This weekend, take a close look at the group of people surrounding the family Christmas tree. Do these guests in your home have the same relationship as the siblings, partners, parents and loved ones had in your home five decades ago?
It seems the pillars of western civilization are beginning to buckle and crack. For example, a growing number of Millennials (18- to 29-year olds) significantly downgrade the importance of marriage as opposed to the X Generation just preceding it. The reasons may be puzzling for public affairs professionals and marketers trying to determine community attitudes.
Understanding the voting tendencies of youth may hold the key for passing education and transportation funding measures or promoting new services. In the end, the emerging viewpoint on marriage may have more to do with indifference toward marriage than any strong moral position for or against the institution. But the declining few who do support the traditional views of marriage and family will be tenacious in holding onto their views
The Pew Research Center has released a series of reports throughout the year, posting a summary of its work earlier this month. The transformative trends of the past 50 years that have led to a sharp decline in marriage and a rise of new family forms have been shaped by attitudes and behaviors differing by class, age and race. A few fascinating conclusions:
“The pre-eminent family unit of the mid-20th century — mom, dad and the kids — no longer has the stage to itself. A variety of new arrangements have emerged, giving rise to a broader and evolving definition of what constitutes a family.” In a section called A Portrait of Stepfamilies, Pew says "Today, more than four-in-ten American adults have at least one step relative in their family — either a stepparent, a step- or half-sibling or a stepchild.

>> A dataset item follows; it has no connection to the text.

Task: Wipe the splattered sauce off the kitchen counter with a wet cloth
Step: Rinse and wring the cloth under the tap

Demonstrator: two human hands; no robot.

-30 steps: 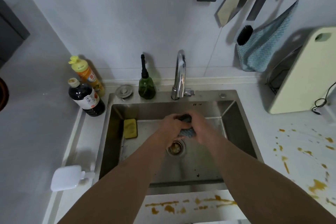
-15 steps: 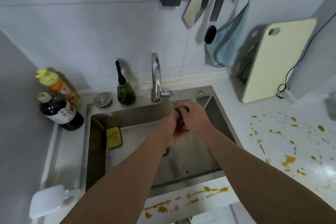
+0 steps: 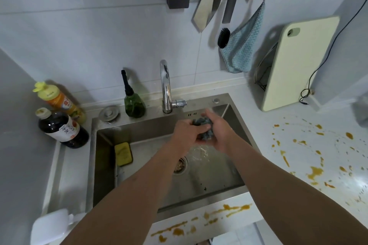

“Today’s 18 to 29 year-olds — members of the so-called Millennial Generation — see parenthood and marriage differently than today’s 30-somethings (members of Generation X) did back when they were in their late teens and twenties.
“The American public is sharply divided in its judgments about the sweeping changes in the structure of the American family that have unfolded over the past half century. About a third generally accepts the changes; a third is tolerant but skeptical; and a third considers them bad for society.”
For extra fun, talk about the Pew findings around the Christmas dinner table with Aunt Mildred or cousin Bob. The football game playing on the new wide-screen in the other room may draw a larger crowd.